FA Cup clap plea for fan with heart failure

Football fans at the FA Cup semi-final on Sunday are being urged to clap for a Coventry City fan who is stuck in hospital waiting for a heart transplant.

Louis O'Brien-Smith has dilated cardiomyopathy, which doctors believe was probably caused by chemotherapy he underwent to treat childhood leukaemia.

The 21-year-old, who is from Coventry, is in urgent need of a heart transplant and is not allowed to leave hospital until he has received a new heart.

His mother, Chantelle Speirs, told the BBC: "He may never get back home, and he is very aware of that. That is the reality, unfortunately. So all of these things now mean everything."

To pay tribute to the 21-year-old, people in attendance at Sunday's FA Cup semi-final at Wembley, between Coventry City and Manchester United, are being urged to clap for Mr O'Brien-Smith in a bid to lift his spirits.

Ms Speirs said: "To know that his home town are thinking of him and acknowledging him means the world.

"He's miles away from home stuck within four walls, isolated from friends and family and everything that reminds him of his youth.

"The clap would brighten his day and keep him looking forward. This helps him feel that he isn't forgotten while he has no choice but to sit and wait and hope."

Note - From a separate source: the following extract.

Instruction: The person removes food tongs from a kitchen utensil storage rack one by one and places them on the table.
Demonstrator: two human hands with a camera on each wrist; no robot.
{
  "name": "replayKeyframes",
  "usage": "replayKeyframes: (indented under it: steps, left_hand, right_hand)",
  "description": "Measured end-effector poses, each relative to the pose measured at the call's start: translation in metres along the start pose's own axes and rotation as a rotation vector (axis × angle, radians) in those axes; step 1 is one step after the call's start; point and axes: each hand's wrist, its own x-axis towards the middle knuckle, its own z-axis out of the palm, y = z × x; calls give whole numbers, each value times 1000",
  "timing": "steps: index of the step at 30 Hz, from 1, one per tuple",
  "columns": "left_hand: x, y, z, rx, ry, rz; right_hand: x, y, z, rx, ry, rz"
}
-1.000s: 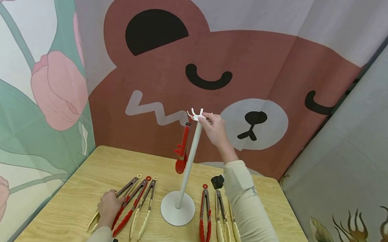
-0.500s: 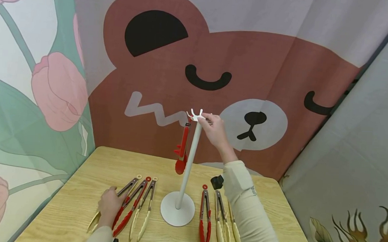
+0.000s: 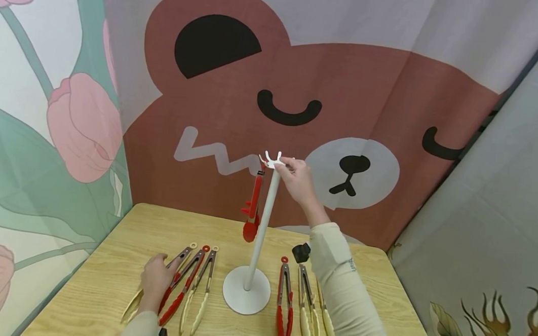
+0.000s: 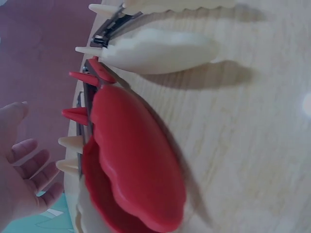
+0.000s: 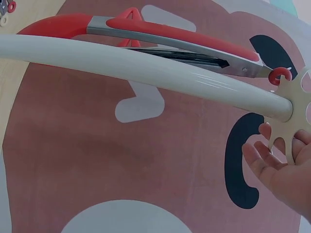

Other attempts to show support for Mr O'Brien-Smith include a song called Mr High (Louis Tribute) by the rapper YoungBloodRap.

Mr O'Brien-Smith also loves Mustang cars, and The Mustang Owners Club drove around the Queen Elizabeth Hospital in Birmingham, where he is a patient in a bid to cheer him up.

Dilated cardiomyopathy is a disease of the heart muscle that makes the muscle walls become stretched and thin.

The thinner walls are weakened as a result, meaning the heart can’t contract properly to pump blood effectively around the rest of the body.

The 21-year-old was due to have a transplant on Saturday 13 April, but was told at the last minute that there was an issue with the heart, which Ms Speirs called "soul-destroying."

Mr O'Brien-Smith urgently needs the transplant, but doctors stressed that a transplant is "a treatment, not a cure".

Mr O'Brien-Smith believes a clinical trial is his only hope of getting his life back.

"I feel like I'm running out of time," he said.

"Without [a clinical trial], I think I'll keep deteriorating and probably die. It's soul-destroying, really."

Ms Speirs said: "All you want is your child alive. I just hope that our prayers are answered.

"He has come so so far, and now he has reached young adulthood, which has defied all odds."